Amarelo, vermelho, verde.

Pare.

Proibido o retorno.

Siga em frente.

Por que não vira à direita?

Uma hora de viagem sobre duas rodas. Os prédios de Florianópolis ao horizonte erguiam-se como os retângulos dos gráficos e das tabelas. Os paralelepípedos de arestas pontilhadas. A geometria espacial, linear e analítica.

Situação-problema.

Um trabalhador ganha dois salários mínimos de R$ 1.200 por mês e sustenta um dependente sem renda. Se o custo de vida em sua cidade é de R$ 1.400 por pessoa, então quantos porcentos abaixo do custo de vida está a sua renda familiar mensal?

Letra "C" de Cristo.

Deus nos acuda.

Não saia de perto da tia, não dê trabalho para comer e não fale com estranhos. Mas, antes de sair, a tia Lurdes, solteirona e solidária, puxou-me a manga e me convidou. Por que não passar um tempinho junto com a família?

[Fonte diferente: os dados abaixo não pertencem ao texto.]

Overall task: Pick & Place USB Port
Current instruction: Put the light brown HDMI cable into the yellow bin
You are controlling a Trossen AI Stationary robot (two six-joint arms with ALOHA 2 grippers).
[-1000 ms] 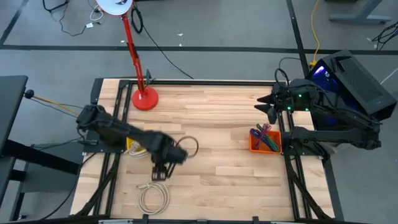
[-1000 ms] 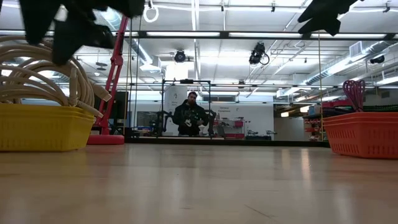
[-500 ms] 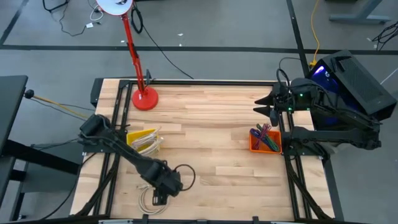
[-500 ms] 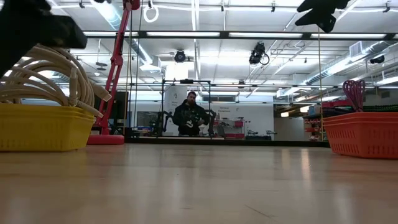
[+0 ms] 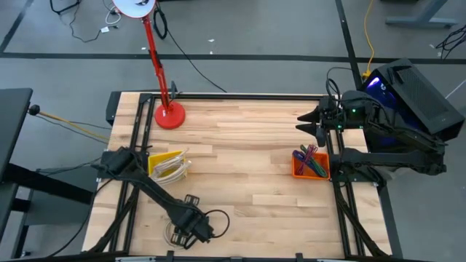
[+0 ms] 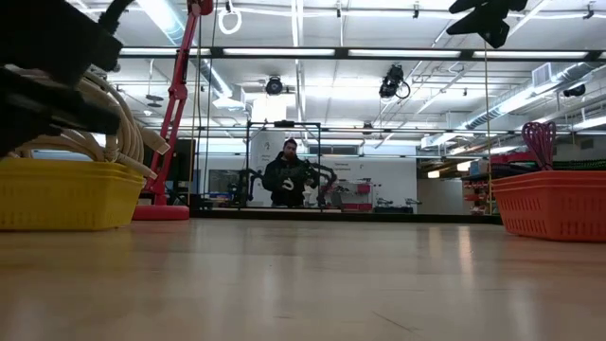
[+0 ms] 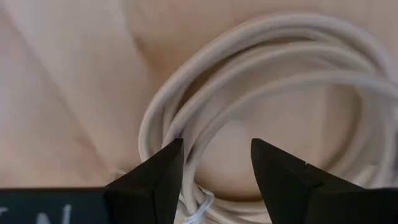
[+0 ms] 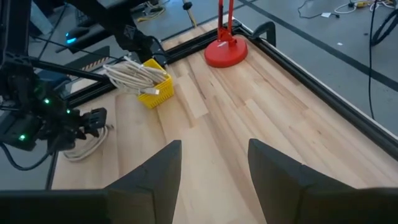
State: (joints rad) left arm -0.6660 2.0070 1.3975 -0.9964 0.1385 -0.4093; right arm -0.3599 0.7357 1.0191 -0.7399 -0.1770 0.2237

— Não. — Porque, dessa vez, eu queria tentar algo diferente, tão somente pelo puro egoísmo que é pensar em mim mesmo.

Siga em frente.

Sem atalhos, ninguém vai querer pagar as multas.

Volte para casa.

Descanse até o meio-dia.

Você está comigo no Erudito.

E agora, neste instante de momento em que a consciência condensa a ideia intangível do tempo, os ponteiros avançavam devagar, tímidos e acuados pelo meu constante olhar. "Parem de me encarar!" Mas por que, quando cubro os relógios com adesivos, os ponteiros voltam a correr?

Não sei, é política da empresa não danificar os objetos de trabalho.

Condenado a ver o tempo passar e acanhá-lo com meu olhar.

"O homem absurdo é aquele que não se separa do tempo."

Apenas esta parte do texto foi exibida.